For smaller bookmakers, concerns still abound that tax hikes could wipe them off the map. David Pluck, an independent bookmaker with a chain of shops in North West England, told the Racing Post this week that “there won’t be any betting shops left very soon if the biggest tax increases being talked about come in”.

In LiveScore’s experience of the Netherlands, the firm was able to dodge the tax bullet and reinvest elsewhere. For firms like these with an international presence this is always an option, even if it means departing what has been one of the world’s most lucrative and widely regarded regulated markets in the UK.

The Dutch flag waving
rawf8/Shutterstock

“It allowed us to shift capital and focus to other markets, and that’s also something that regulatory bodies understand,” Sadi reflected on the Dutch exit.

“Companies have a choice where to allocate capital, and that’s not just a financial investment that we’re no longer making into the Netherlands in forms of marketing, but also in terms of employment.

“We obviously don’t have a Netherlands-facing team anymore, and that is employment that the market no longer gets from us and from many other operators. We’ve shifted our focus and our capital to markets where we think we have a long term prospect of reaching profitability – that’s just economics 101.”

Rachel Reeves took an unusual step earlier this week when she made a speech from Downing Street ahead of the budget, something not usually done in UK politics.
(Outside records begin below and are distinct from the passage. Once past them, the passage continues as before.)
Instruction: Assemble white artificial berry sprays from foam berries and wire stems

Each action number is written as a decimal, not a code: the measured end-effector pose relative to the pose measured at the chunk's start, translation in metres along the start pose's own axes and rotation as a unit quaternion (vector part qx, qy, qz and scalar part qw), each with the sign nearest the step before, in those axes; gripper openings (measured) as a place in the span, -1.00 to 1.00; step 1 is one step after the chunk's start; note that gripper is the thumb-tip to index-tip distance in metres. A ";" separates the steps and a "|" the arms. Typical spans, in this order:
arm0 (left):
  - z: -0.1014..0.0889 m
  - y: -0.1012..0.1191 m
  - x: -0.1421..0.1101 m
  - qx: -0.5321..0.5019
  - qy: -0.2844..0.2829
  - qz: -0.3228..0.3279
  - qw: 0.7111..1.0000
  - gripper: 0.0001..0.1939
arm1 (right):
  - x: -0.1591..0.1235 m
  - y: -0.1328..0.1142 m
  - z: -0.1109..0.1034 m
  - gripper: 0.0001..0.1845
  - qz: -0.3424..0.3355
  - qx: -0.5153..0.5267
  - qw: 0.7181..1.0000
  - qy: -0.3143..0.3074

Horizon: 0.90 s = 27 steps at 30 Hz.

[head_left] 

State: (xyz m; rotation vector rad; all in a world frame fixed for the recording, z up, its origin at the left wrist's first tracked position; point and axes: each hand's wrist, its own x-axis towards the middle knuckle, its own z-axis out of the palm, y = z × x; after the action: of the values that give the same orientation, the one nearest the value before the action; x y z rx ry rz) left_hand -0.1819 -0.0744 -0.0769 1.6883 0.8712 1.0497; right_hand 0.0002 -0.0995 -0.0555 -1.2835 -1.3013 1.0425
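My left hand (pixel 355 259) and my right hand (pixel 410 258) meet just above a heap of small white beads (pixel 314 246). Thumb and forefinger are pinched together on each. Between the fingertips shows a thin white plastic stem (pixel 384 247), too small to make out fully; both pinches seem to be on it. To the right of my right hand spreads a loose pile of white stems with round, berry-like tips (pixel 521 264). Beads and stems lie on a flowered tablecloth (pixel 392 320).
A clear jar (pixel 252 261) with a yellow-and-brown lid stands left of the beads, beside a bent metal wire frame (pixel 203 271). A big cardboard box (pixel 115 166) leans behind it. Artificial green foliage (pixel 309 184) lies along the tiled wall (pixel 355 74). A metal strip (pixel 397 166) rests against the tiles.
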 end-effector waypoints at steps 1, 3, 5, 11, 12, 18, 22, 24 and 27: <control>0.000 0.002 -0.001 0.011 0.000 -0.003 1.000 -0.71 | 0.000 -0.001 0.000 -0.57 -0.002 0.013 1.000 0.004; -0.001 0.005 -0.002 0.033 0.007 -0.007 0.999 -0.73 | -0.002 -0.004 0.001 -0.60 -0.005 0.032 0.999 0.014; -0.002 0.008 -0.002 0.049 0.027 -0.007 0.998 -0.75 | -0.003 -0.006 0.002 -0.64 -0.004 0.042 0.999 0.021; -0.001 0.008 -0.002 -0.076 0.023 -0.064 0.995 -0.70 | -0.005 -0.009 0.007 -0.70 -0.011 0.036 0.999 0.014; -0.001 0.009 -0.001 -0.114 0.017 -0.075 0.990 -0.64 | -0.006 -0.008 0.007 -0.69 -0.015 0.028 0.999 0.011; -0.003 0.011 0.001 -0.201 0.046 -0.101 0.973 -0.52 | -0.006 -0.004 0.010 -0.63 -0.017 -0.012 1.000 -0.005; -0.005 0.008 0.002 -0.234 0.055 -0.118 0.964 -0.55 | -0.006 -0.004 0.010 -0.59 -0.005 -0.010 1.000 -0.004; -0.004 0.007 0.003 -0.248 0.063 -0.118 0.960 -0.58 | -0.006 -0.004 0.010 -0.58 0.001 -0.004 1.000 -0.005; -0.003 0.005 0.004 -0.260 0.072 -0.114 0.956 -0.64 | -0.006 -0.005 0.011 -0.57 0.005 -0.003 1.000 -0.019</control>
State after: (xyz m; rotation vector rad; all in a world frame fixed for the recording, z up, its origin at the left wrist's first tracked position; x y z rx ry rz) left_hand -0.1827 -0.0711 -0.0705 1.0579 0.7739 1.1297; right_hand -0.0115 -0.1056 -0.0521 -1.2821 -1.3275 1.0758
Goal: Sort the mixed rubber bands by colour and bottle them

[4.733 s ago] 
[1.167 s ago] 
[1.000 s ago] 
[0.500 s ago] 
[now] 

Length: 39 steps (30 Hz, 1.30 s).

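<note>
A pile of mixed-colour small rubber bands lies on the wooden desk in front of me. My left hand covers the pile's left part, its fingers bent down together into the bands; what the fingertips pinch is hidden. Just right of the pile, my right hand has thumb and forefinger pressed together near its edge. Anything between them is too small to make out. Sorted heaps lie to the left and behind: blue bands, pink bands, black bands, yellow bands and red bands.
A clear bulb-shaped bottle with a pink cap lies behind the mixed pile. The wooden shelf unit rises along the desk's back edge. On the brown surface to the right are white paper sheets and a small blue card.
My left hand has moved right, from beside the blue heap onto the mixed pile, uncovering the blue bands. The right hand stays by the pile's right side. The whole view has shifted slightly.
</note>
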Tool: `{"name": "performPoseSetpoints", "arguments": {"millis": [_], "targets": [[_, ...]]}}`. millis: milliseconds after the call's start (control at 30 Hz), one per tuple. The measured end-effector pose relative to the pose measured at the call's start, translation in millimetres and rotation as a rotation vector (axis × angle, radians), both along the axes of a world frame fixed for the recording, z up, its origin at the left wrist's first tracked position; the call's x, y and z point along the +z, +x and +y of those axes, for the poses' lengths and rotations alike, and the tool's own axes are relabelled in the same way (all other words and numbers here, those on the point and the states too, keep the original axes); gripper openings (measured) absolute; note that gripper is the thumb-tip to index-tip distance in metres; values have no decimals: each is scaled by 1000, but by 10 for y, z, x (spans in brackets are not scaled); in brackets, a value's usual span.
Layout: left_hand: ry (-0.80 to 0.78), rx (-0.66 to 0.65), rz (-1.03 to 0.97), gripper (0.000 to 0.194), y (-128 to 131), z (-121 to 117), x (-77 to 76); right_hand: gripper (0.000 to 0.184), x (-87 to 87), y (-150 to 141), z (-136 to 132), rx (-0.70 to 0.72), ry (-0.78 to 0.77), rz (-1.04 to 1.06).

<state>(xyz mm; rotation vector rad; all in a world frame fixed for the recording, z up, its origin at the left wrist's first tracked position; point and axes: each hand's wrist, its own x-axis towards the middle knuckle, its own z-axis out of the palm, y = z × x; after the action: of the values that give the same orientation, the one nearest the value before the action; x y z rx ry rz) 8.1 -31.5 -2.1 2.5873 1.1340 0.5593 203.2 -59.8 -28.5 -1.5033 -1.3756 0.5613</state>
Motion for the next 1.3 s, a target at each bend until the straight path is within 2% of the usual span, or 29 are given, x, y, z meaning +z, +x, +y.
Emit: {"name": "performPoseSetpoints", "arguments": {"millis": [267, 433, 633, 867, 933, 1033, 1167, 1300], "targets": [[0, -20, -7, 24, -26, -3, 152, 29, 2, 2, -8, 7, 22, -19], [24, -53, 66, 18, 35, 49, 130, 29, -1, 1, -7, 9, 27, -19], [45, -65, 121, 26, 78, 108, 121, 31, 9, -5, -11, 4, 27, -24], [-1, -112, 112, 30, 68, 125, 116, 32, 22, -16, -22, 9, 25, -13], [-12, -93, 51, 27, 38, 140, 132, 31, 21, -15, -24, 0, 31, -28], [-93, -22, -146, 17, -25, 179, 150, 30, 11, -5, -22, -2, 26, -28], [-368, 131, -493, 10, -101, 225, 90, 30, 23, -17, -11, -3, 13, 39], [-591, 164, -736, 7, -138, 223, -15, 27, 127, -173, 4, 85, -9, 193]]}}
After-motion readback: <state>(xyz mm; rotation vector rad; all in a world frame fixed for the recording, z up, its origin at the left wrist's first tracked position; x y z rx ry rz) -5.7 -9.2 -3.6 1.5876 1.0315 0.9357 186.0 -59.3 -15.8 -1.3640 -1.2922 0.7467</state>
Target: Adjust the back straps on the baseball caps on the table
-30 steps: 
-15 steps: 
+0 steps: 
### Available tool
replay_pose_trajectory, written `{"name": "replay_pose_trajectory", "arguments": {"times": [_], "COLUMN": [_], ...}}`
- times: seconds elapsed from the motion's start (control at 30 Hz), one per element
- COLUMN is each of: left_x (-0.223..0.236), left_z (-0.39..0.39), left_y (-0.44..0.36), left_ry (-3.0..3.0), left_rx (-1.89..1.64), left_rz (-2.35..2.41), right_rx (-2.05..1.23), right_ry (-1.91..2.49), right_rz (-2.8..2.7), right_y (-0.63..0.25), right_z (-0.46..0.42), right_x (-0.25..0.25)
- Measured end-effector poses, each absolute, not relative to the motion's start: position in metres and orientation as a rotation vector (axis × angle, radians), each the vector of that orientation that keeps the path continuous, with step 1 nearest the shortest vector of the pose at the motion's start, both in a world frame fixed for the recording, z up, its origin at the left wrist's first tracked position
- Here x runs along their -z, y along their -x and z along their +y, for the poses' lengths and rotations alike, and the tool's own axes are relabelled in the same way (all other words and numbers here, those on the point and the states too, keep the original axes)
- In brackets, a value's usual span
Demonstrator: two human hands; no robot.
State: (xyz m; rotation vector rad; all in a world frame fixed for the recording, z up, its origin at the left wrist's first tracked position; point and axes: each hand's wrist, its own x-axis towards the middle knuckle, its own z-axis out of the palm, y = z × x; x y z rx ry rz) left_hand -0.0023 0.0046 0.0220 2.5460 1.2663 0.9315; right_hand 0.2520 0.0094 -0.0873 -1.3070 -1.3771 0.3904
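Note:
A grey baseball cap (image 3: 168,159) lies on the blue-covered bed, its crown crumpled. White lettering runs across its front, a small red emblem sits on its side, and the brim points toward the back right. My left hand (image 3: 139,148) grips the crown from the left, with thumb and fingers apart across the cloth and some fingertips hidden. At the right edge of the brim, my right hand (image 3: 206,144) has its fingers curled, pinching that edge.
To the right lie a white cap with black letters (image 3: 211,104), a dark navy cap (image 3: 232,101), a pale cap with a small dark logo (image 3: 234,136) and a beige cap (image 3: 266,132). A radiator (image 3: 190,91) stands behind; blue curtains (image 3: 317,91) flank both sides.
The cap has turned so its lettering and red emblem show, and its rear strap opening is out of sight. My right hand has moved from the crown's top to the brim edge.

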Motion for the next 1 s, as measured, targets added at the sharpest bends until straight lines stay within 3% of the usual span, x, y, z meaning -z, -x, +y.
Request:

For many observers, this was effectively a confirmation that taxes will go up.

Understandably, much of the discourse has centred around income tax, revisions to National Insurance contributions (NICs), retail VAT, stamp duty – the big ticket measures that will impact the man and woman on the street the most.

It seems that both businesses and consumers have no choice but to wait and see – and speculate – on what is to come when Reeves walks out of Downing Street with a red briefcase on 26 November in what will be the definitive judgment of UK gambling and its five years under scrutiny.

“Decisions on tax policy will be made at the budget,” Tomlinson put it bluntly earlier this week when responding to a question from another MP on taxes on horse and greyhound racing bets, suggesting that the Treasury’s lips are sealed for the time being.